Three US companies that bought early versions of JD
Edwards' OneWorld enterprise resource planning (ERP) software have
submitted arbitration claims against the business applications
supplier, adding to the five cases that came to light last
year.The three additional users, who filed for
arbitration between November and this month, claimed that the
OneWorld suite has been so troublesome and bug-ridden that their
installations are in limbo.
The companies all said they have yet to decide
whether they will keep the JD Edwards applications or switch to
another supplier.
The new cases are similar to the five that
began going to arbitration last spring. One of the earlier filings
resulted in Texas-based Doskocil Manufacturing being awarded $2.3m
(£1.44m) in damages by an American Arbitration Association
panel.
JD Edwards, which contractually requires users
to seek arbitration when legal disputes arise, said it has settled
one of the earlier cases but would not disclose any details.

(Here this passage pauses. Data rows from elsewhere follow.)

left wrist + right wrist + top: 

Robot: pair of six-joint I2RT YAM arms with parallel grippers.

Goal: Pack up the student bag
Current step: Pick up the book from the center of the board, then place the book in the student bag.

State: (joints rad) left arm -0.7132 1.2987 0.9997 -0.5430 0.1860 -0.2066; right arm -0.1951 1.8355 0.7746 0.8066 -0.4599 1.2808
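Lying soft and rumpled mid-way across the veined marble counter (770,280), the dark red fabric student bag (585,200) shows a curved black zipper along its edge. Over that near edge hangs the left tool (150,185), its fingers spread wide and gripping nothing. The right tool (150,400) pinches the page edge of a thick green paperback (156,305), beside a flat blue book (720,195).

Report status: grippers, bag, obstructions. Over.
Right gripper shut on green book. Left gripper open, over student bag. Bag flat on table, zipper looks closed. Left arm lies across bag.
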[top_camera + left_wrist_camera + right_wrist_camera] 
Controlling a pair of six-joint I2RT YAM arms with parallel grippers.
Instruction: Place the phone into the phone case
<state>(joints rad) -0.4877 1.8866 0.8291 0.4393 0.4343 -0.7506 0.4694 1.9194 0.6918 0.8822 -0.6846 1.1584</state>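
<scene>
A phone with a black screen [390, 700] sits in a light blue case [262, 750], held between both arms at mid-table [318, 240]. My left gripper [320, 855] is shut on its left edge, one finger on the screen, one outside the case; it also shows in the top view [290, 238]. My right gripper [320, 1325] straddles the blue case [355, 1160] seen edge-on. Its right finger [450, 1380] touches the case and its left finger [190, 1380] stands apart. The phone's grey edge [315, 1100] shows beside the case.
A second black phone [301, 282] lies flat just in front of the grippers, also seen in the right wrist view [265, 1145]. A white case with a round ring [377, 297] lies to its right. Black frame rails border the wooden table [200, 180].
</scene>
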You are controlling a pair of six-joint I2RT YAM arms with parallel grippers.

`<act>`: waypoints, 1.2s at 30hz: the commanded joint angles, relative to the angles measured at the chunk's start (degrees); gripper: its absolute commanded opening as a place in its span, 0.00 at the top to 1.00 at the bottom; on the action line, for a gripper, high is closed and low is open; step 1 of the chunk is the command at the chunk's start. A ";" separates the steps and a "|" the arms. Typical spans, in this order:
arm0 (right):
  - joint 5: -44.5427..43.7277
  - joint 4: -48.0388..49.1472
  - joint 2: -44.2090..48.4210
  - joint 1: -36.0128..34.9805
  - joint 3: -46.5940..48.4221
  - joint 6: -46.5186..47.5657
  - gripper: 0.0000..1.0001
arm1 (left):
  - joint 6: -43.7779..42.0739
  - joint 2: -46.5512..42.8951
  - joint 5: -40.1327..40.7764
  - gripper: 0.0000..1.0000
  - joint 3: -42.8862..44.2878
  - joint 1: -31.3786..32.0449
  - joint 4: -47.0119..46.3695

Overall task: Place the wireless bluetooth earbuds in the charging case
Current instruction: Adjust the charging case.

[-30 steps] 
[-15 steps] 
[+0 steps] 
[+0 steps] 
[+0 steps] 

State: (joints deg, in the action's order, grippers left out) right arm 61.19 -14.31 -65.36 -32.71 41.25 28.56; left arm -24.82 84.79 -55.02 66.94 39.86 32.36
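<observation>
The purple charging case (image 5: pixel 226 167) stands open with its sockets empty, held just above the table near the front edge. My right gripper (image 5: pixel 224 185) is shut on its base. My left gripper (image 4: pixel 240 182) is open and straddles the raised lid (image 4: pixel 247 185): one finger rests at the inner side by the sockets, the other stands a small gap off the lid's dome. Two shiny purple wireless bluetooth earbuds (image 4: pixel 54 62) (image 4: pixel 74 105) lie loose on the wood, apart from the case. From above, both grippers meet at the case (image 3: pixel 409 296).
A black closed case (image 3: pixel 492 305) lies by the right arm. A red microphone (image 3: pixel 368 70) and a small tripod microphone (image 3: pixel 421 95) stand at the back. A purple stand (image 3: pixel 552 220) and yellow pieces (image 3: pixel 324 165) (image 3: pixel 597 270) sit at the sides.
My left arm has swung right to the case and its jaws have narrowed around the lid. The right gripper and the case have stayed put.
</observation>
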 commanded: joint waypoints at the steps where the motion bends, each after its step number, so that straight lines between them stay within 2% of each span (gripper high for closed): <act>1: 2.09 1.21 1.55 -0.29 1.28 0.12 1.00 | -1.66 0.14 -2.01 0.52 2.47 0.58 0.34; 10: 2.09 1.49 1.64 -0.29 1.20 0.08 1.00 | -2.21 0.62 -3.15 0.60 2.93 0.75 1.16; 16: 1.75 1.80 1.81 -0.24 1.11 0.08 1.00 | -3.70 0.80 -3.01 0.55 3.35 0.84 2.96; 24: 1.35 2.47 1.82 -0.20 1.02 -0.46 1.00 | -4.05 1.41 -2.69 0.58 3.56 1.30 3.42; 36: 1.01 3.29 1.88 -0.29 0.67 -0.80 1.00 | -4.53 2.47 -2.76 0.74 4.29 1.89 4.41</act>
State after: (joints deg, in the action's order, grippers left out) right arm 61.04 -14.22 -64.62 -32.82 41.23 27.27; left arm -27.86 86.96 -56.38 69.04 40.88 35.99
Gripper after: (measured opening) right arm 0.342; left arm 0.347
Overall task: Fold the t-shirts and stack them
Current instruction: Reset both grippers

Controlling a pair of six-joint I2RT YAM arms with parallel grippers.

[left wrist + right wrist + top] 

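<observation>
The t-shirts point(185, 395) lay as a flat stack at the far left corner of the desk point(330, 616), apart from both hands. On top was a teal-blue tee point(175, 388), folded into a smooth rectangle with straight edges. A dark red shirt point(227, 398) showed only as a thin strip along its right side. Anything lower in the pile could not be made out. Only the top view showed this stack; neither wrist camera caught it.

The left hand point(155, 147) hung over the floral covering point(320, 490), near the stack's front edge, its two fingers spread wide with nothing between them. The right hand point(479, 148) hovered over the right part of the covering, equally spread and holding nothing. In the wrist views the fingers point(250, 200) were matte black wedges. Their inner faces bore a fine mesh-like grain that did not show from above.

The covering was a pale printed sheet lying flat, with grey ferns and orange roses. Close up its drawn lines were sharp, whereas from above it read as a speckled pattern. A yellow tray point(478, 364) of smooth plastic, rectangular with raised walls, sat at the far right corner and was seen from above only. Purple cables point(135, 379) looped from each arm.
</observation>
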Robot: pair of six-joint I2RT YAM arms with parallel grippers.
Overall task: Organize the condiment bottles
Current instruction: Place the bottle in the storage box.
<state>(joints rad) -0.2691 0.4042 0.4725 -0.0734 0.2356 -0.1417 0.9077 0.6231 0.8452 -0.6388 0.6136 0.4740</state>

Whatever problems early adopters of OneWorld
may have faced, the software is now as stable as any other ERP
system on the market, said Joshua Greenbaum, an analyst at
Enterprise Applications Consulting.
But the fallout from early OneWorld rollouts
continues. Sprague Energy said in an arbitration document that it
suffered more than $10m (£6.28m) in damages because of problems
with OneWorld's stability and the cost and length of its
implementation.
Sprague began installing billing, finance and
other OneWorld applications in 2000 and then switched to JD
Edwards' web-based OneWorld XE software a year later. But after
working on the project for more than two years, Sprague was able to
bring OneWorld XE only partially online by the end of last year,
the company said in its filing.
Paul Scoff, vice president of law at Sprague,
declined to comment further on the problems the company
encountered. But he said the portions of the ERP system that
Sprague is using had to be heavily customised to make them
work.
The Flexitallic Group, a maker of industrial
gaskets in Houston, spent more than $3.7 m (£2.32m) on a OneWorld
project and was "almost brought to its knees because of promises
made and not kept" by JD Edwards, said chief executive officer Ray
LeSage.
According to arbitration documents in that
case, Flexitallic bought OneWorld in 1998 but found that the suite
"could not operate as a fully integrated system." This and other
problems prevented the company from rolling out the software across
its operations, the filing said.
Gerald Birin, president of Amherst
Technologies, said issues with a OneWorld system that was installed
in 1999 were forcing the IT products reseller to maintain a
separate system built around IBM's UniVerse database in addition to
the JDEdwards software. Amherst Technologies has to manually
consolidate its books between the two systems, according to
Birin.
A spokesman for JD Edwards would not comment
on the pending cases. But he said the company "stands by the
quality of its software and will vigorously defend any claims to
the contrary".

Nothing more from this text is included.